World's Scariest Places: Volume Two

Page 32

by Bates, Jeremy


  “Rosa,” she said.

  “Okay, look, Rosa. Why don’t you come out of there?”

  “I don’t want to.”

  “You can come meet my friends.”

  “Your friends?”

  “Yeah, I’m here with…” I had to mentally count. “Five of them.”

  She sniffled, then rubbed her leaking nose and eyes with the back of her hand. “Are they nice?”

  “Two of them are tools. But the other three are nice.”

  “Tools?”

  “Like, uh… Do you know what a dork is?”

  She nodded.

  “Well, they’re like that. Dorks. One’s called Muscles.”

  “Is he strong?”

  “He thinks he is.”

  “Maybe he can protect us?”

  “Protect us?”

  She bit her lip and didn’t say anything.

  “Is there somebody else on this island, Rosa?”

  She remained silent.

  “Come out, Rosa,” I said. “Come meet my friends. You can’t stay under there all day.”

  “What’s the other dork’s name?”

  I laughed. I couldn’t help it. Rosa smiled hesitantly, as if unsure what was funny.

  I said, “God.”

  “No it’s not!”

  “What a stupid name, right?”

  “He can’t call himself God.”

  “Hey, I agree totally.”

  “What about your other friends? Do they have stupid names too?”

  “Their names are Pita, Pepper, and Elizaveta.”

  “Those are better.”

  “I agree.”

  “Why are you here?”

  “The island? One of my friends—Pepper—he works for a TV show.”

  Rosa’s eyes widened. “Really?”

  I nodded. “Do you know what a documentary is?”

  “Not really.”

  “It’s like a real-life movie. You know, like those animal shows and stuff? Only Pepper’s shows are about ghosts.”

  She seemed surprised. “He knows about the ghost?”

  I frowned. “What ghost?”

  “The ghost on the island. The ghost that…” She bit her lip again.

  I studied her silently. I had a dozen questions, but there would be time to ask her them later. Right now I needed to get her out from under the bed, to the others. They’d know how to talk to her, get her to open up. I said. “Are you hungry, Rosa?”

  She nodded.

  “We have water. I think we might even have a candy bar. Do you want a candy bar?”

  She nodded again.

  “Okay. But you have to come out of there first.”

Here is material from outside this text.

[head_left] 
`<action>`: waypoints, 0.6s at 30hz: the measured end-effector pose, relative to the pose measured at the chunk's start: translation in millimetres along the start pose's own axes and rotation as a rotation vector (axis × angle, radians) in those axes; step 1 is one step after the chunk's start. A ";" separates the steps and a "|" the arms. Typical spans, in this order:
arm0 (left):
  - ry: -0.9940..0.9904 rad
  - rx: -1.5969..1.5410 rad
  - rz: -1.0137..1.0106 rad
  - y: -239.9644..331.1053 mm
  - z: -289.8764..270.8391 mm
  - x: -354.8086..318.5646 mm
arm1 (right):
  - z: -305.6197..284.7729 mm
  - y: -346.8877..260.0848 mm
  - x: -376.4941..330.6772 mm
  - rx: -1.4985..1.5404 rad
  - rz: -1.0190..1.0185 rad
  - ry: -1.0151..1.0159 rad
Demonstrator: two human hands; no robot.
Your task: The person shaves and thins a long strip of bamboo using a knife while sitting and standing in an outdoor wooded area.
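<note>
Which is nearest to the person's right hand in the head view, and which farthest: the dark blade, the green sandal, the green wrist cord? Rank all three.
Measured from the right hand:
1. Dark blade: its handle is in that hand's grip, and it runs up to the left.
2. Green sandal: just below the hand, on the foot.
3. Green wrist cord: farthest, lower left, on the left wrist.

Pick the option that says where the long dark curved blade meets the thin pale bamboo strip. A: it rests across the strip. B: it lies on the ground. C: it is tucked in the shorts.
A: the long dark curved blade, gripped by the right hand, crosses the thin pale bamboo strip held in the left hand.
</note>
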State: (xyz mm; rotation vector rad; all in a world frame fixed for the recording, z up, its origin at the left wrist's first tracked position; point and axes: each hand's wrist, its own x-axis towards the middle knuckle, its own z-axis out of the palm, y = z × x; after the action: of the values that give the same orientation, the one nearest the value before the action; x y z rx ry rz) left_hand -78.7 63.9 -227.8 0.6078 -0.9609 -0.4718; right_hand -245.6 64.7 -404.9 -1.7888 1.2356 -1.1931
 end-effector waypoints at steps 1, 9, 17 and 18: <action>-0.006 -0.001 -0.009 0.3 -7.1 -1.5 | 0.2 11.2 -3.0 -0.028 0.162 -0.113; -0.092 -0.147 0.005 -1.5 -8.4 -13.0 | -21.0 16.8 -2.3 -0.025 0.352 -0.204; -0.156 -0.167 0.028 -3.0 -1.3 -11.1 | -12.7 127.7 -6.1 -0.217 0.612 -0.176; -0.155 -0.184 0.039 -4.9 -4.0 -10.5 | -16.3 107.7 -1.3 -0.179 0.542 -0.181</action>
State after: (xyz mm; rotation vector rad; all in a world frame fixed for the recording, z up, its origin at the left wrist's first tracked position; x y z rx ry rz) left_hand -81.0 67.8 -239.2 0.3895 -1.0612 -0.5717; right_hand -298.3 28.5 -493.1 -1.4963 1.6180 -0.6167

  I offered my hand to her. After a long moment, she took it.

  7

  We walked side by side, holding hands. I would have felt awkward doing this with a child back in the city, and I felt equally uncomfortable now. But the girl—Rosa—didn’t want to let go. She really was spooked by something. Which was what I was trying to figure out. What was the ghost she thought she’d seen? Shadows playing tricks with her eyes? A glimpse of a doll in the dark? A figment of her imagination?

  Moreover, why was she on the island in the first place? Someone brought her here from Naucalpan obviously, but who? And where were they now? The island wasn’t big enough that you could lose someone on it. Sound carried out here precisely because there was little sound of anything to begin with. All Rosa had to do was yell and whoever she came with would hear her.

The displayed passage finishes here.